Our kosher cruises take to various historic travel destinations across the world, from preserved Jewish heritage sites to the remnants of ancient civilizations. Kickstarting our Mekong river cruise in 2020 will be a visit to Vietnam’s Ho Chi Minh City, before moving on to Cambodia. Cambodia is well known for its historic Angkor Wat, an architectural marvel that reveals the persistent legacy of the Khmer kings in the modern-day. Vietnam, likewise, has its own architectural travel destination of antiquity, a set of ruins known as My Son.
The Champa Kingdom
The history of the My Son ruins is tied to that of the Champa Kingdom in Vietnam. This ancient kingdom was said to have been founded in 192 CE when the Han Dynasty collapsed. The Champa Kingdom prospered from the 2nd Century up to the 17th century, outlasting the neighboring Kingdom of Funan and its successor, Angkor. In fact, the Chams sacked the Cambodian capital at one point, before further conflicts dissolved their hold over their territories.
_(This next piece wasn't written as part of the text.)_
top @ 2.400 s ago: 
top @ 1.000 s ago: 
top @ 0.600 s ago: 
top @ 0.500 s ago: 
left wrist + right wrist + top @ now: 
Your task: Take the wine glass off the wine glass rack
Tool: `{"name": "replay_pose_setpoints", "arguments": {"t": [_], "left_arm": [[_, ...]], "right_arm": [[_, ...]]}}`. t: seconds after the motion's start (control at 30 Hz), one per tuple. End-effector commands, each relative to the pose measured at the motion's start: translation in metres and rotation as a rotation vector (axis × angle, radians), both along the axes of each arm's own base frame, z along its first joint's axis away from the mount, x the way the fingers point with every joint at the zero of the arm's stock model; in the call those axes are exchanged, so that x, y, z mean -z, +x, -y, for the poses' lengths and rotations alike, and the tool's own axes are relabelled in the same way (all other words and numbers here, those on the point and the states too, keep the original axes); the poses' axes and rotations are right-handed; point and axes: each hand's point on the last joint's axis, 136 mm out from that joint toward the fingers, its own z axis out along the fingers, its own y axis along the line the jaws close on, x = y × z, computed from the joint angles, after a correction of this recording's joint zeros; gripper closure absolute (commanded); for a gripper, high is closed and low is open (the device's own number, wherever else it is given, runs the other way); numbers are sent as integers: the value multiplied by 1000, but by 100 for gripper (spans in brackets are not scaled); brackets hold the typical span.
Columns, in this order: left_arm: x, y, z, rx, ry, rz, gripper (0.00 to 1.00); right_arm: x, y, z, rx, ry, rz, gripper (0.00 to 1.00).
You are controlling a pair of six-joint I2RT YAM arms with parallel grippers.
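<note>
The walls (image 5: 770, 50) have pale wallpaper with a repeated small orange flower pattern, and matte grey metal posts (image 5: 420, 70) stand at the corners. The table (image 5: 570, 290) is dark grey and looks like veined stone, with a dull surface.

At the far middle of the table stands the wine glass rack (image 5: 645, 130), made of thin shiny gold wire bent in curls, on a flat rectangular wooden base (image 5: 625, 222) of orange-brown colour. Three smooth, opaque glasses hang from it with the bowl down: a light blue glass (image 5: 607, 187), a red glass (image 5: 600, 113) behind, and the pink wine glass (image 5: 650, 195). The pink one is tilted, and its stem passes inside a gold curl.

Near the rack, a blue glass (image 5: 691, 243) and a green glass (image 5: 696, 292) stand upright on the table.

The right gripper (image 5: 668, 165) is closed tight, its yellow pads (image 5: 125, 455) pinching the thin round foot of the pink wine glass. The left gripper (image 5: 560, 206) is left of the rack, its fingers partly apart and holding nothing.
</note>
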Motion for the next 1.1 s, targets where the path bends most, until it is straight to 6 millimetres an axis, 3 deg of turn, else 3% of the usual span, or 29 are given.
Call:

The Champa Kingdom would finally disappear in the 17th century, although the Cham people can still be found in Vietnam.
The Valley of The Kings
The Champa were greatly influenced by the Hindu culture of India and the Khmer people, with whom they often warred. The temples and tombs of My Son reveal this heritage, with various monuments, such as kalans (brick sanctuaries) incorporating various religious symbols in their construction. For example, the central tower of a monument would symbolize the Meru or the holy mountain where the Hindu deities dwelled, while its square base (called bhurloka) represents the mortal world. Most of the structures are dedicated to various Hindu deities, but Shiva was the most prominent. My Son was frequented by kings and devotees from the 4th to 13th century, before declining. In 1889, a Frenchman named Camille Paris would rediscover the My Son ruins, after which the French School of the Far East would visit its forgotten brickwork and study the art and architecture of the religious site.
My Son Sanctuary Today
While French scholars began to restore this temple complex in the early 20th century, some of My Son’s buildings became casualties of the Vietnam War’s bombings. Several monuments were destroyed, but a good number of ancient structures remain intact. My Son Sanctuary was declared a UNESCO World Heritage Site in 1992, and while Jewish tours through Vietnam and Cambodia will not visit it, the location is still a great destination to add to one’s travel itinerary.